# ABOUT THIS TASK:
Write out, word for word, each line from the start of the entries through the one holding "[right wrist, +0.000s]"; omit the pictures.

# Collected data:
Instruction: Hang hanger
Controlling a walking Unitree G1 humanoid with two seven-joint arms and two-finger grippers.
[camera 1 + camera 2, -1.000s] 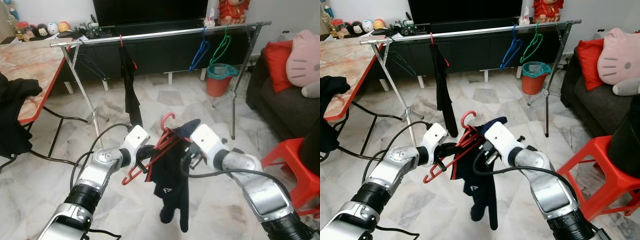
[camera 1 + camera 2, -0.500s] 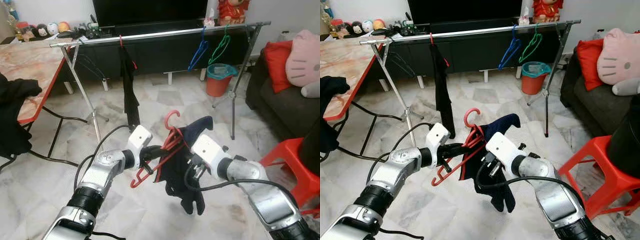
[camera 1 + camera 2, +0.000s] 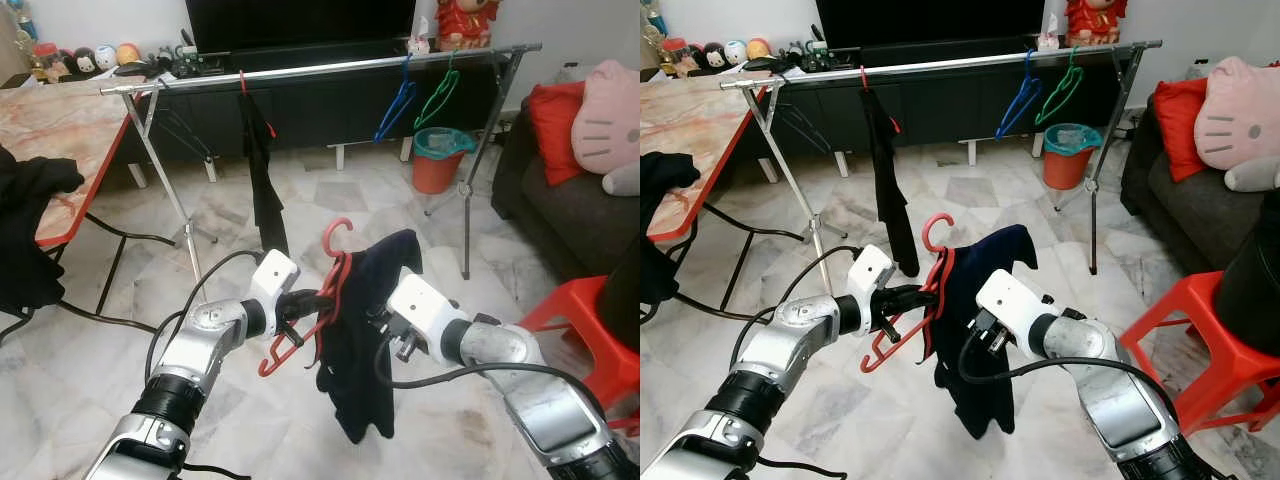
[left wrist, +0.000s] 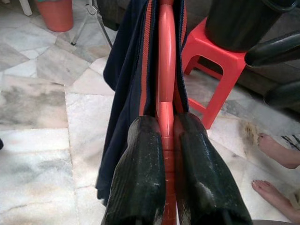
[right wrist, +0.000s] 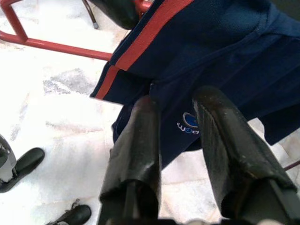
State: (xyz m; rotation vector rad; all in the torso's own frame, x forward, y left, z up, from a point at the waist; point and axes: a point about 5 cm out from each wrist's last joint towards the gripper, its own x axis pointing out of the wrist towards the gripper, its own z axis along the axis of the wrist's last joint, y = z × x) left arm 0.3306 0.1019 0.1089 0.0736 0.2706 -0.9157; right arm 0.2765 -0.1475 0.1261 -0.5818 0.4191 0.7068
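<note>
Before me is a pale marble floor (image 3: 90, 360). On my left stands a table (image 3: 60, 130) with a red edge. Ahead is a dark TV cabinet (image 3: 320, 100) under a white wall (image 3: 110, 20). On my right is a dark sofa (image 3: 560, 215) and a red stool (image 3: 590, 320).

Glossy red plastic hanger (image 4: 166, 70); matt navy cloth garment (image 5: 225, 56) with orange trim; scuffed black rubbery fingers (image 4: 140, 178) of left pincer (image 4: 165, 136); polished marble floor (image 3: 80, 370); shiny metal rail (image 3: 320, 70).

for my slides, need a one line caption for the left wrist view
Left gripper shut on a red hanger draped with dark blue shorts.
</note>
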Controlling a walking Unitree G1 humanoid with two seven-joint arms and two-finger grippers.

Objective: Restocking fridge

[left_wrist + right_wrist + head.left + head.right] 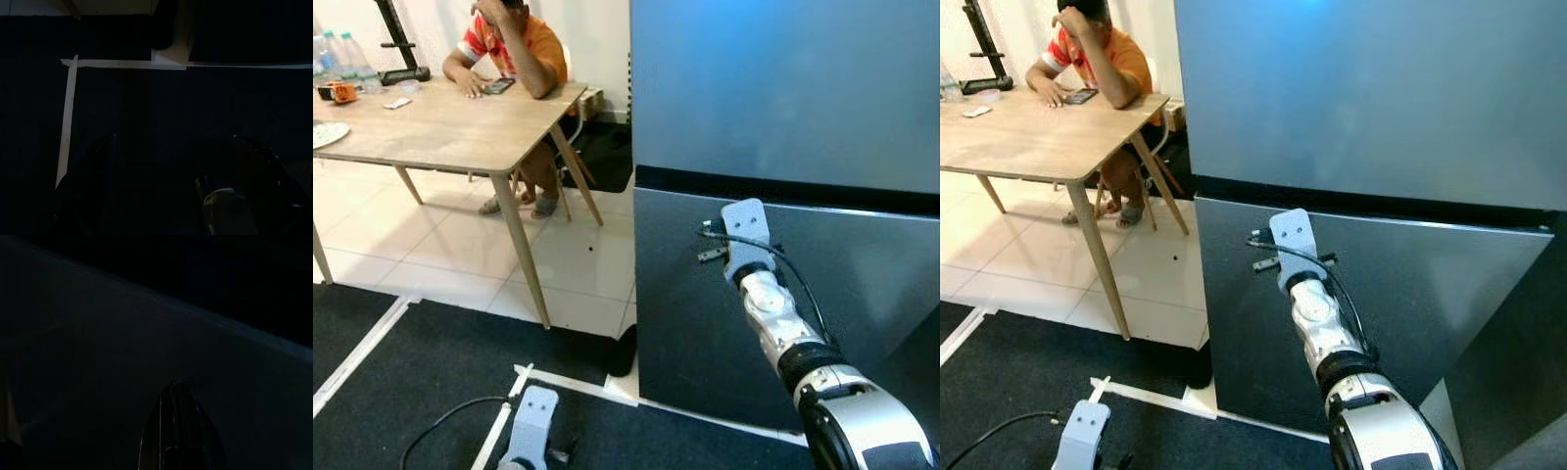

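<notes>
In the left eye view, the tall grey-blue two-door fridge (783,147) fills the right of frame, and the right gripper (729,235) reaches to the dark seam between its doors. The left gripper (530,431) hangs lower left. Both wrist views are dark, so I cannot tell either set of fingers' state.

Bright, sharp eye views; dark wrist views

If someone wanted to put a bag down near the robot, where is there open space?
The wooden table has a wide bare stretch on its near side; bottles, a plate and the seated person's arms crowd its far edge. The white tiles between table and fridge are open. The right end effector works close against the fridge door.
</notes>
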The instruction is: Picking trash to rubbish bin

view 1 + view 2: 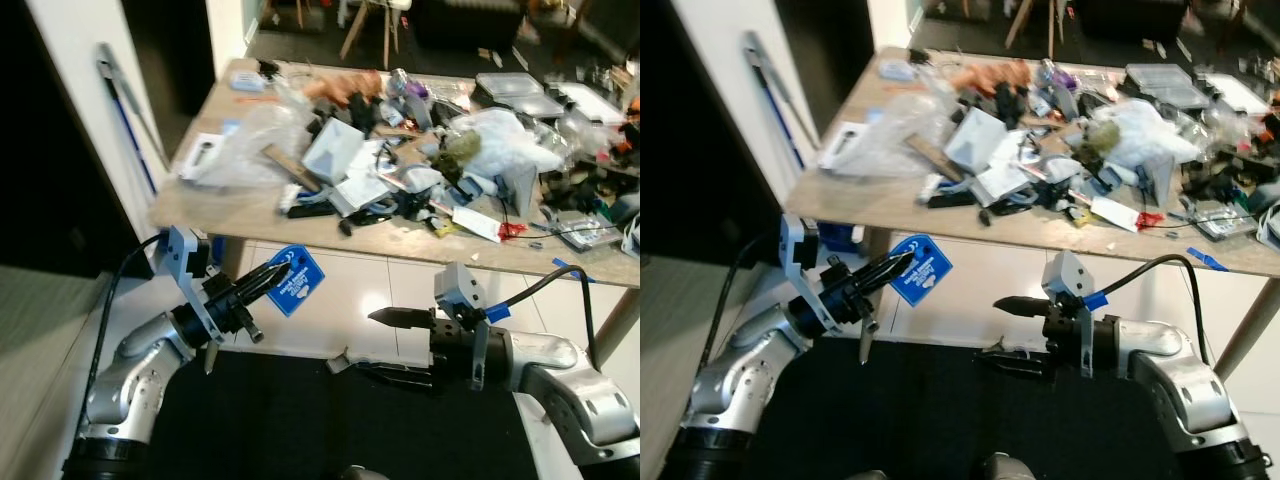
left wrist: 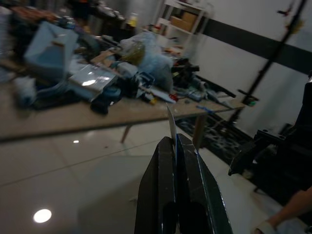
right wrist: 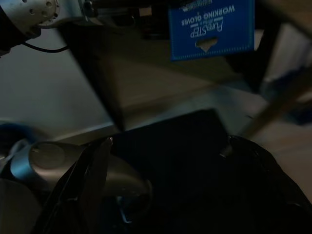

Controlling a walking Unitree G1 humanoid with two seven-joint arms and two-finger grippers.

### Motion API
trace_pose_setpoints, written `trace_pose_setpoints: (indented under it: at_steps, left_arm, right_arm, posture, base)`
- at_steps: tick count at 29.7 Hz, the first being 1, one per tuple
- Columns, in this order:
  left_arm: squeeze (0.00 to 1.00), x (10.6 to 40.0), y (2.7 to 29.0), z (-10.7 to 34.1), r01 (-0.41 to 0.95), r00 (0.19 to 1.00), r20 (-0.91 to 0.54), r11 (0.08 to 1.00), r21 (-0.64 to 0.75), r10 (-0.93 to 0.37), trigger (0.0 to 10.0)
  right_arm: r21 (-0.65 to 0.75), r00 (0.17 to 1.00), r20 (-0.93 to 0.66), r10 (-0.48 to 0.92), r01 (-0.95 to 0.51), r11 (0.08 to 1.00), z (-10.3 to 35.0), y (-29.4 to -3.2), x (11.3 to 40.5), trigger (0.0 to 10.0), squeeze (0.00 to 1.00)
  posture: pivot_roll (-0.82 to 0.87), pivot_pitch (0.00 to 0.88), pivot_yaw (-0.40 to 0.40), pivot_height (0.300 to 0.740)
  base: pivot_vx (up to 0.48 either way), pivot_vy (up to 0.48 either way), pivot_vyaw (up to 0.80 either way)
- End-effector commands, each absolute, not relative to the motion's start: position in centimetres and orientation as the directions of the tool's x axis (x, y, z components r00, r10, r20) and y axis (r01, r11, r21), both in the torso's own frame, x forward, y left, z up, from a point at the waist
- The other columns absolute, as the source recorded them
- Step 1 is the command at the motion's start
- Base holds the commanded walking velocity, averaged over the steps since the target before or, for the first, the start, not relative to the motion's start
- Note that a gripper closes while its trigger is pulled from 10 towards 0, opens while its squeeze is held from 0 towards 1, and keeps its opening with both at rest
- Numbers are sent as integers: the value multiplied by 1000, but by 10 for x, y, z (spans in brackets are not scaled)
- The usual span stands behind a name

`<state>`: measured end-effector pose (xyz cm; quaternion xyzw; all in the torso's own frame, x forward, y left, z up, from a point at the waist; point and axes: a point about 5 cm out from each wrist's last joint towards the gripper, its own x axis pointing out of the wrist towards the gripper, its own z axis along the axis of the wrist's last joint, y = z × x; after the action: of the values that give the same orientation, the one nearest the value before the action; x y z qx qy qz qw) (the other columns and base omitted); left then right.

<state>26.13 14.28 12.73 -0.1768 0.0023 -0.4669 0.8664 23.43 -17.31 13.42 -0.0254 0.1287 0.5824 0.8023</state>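
1. Holding the trash item: one blue card (image 1: 295, 281), printed "WORKING GLOVES" in the right wrist view, is pinched at its edge between the closed fingers of the left gripper (image 1: 272, 276). It hangs in the air below the table edge, above the dark opening beneath.

2. One black rubbish bag (image 1: 300, 420) lies directly below both arms. It appears to be the bin. The card sits over its near-left part, not yet inside.

3. The right gripper (image 1: 390, 345) has its fingers spread wide, one long finger (image 1: 400, 317) pointing toward the card and the other lower, near the bag rim. It holds nothing that I can confirm; whether it touches the bag cannot be told.

4. One table (image 1: 190, 210) stands just behind, heaped with clutter: plastic bags, boxes, cables, papers. Too many and too tangled to count reliably.

5. Risks, as judged:
   - The card is thin and held only by an edge; it could flutter on release and land on the white floor (image 1: 360, 290) rather than in the bag.
   - A slack bag mouth could fold shut and deflect it.
   - Either arm raised carelessly could strike the table edge.

6. Count: two grippers, one card, one bag, one table.
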Motion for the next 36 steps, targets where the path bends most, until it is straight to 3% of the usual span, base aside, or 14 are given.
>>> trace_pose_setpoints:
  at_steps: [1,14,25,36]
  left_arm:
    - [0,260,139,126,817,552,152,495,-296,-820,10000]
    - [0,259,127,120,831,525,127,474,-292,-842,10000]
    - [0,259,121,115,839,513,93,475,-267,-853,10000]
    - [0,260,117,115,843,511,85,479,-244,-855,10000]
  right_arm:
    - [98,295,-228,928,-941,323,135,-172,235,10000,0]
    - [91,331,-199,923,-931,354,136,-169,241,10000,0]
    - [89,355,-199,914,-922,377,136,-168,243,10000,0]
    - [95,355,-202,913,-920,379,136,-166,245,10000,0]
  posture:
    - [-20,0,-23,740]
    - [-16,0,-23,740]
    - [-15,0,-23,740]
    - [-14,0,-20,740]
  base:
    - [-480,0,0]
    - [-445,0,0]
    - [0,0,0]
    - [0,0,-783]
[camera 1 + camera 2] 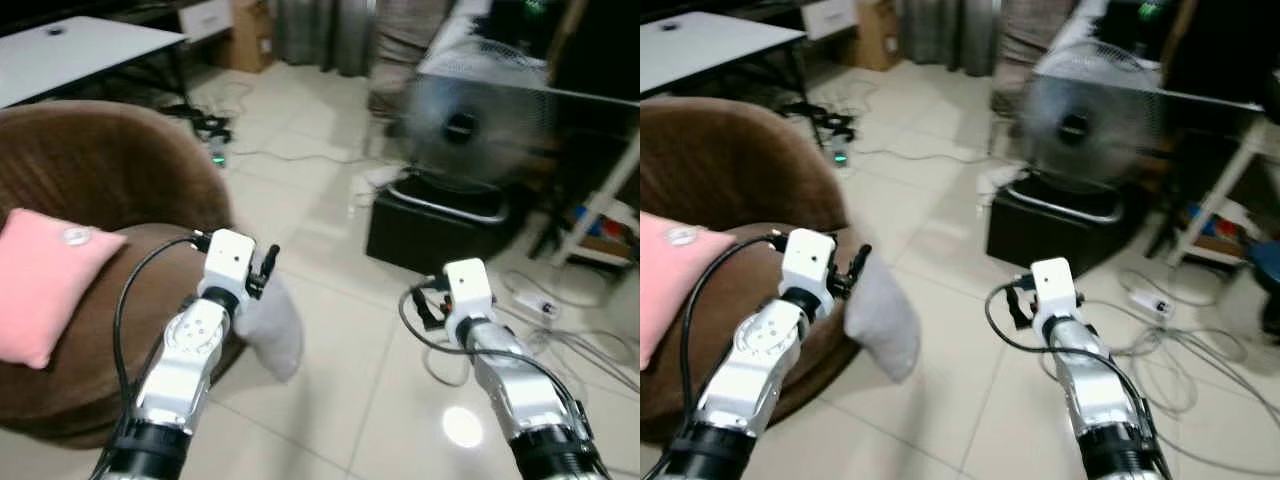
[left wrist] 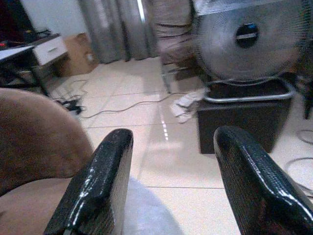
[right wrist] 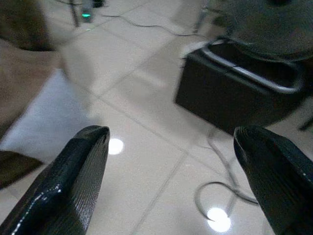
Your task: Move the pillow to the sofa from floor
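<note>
Grey pillow (image 1: 272, 330) leans on sofa (image 1: 90, 170) front edge, over floor, just beside left gripper (image 2: 168, 186), jaws spread. Right gripper (image 3: 181, 181) jaws spread, holding nothing. Pinch pillow top, lift clear onto seat beside pink pillow (image 1: 45, 280).

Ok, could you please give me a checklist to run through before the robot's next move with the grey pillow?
1. Left gripper open: ok, its fingers stand wide apart.
2. Grey pillow gripped: not ok, it lies beside and below the open fingers.
3. Grey pillow fully on the sofa: not ok, it hangs off the seat's front edge over the tiles.
4. Room on the seat: ok, bare brown seat shows beside the pink pillow.
5. Right gripper free: ok, open over the tiles.
6. Floor safe for stepping: not ok, cables lie near the right arm.
</note>
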`<state>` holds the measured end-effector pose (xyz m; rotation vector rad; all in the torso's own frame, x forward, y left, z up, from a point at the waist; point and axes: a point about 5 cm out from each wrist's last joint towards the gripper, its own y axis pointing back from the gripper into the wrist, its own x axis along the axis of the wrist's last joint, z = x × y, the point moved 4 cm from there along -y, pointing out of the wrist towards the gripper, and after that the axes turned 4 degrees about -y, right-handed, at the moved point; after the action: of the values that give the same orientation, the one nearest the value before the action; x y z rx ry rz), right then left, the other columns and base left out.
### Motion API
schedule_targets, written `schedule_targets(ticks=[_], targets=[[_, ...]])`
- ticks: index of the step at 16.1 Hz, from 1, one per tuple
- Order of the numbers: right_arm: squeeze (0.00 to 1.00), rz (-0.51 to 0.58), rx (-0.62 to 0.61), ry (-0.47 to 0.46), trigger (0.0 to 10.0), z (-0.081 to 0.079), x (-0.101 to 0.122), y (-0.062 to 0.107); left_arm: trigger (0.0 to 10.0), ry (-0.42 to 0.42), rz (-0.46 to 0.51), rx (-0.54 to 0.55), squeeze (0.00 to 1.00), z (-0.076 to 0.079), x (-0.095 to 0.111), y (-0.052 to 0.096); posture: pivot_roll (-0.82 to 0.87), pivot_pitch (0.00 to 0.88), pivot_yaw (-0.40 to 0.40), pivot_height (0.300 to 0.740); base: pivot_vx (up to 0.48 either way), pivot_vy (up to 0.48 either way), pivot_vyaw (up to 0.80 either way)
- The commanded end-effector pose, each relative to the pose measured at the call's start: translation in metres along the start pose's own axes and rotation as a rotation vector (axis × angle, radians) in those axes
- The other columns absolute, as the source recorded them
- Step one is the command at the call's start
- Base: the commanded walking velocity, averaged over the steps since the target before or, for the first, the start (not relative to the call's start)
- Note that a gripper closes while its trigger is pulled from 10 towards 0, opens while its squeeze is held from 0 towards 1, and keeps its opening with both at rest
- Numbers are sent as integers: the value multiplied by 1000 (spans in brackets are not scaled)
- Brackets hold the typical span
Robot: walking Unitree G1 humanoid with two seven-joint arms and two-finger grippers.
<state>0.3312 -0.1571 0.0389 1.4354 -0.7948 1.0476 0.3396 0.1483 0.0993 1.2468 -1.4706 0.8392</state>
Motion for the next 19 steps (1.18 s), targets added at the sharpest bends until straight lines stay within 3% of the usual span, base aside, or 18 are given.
schedule_targets(ticks=[1,10,19], targets=[[0,17,17,15,10000,-4,7,-1,10000,-8,0,7,0,-3,2,-1,38,0,14,740,352,0,0],[0,17,57,44,10000,-9,8,0,10000,-7,-6,0,0,-1,0,-1,37,0,11,740,350,0,0],[0,17,54,52,10000,-8,7,0,10000,-13,-12,-11,0,1,-1,0,36,0,12,740,348,0,272]])
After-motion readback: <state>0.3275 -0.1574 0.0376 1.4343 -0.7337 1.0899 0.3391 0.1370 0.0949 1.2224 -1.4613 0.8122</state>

# EXERCISE ANSWER:
Instruction: Hang hanger
Controlling a walking Unitree G1 humanoid with two seven-joint arms and two-finger grippers.
[camera 1 + camera 2, -1.000s] 
[camera 1 + camera 2, -0.500s] 
[camera 1 + camera 2, +0.000s] 
[left wrist, +0.000s] 
[right wrist, +0.000s] 

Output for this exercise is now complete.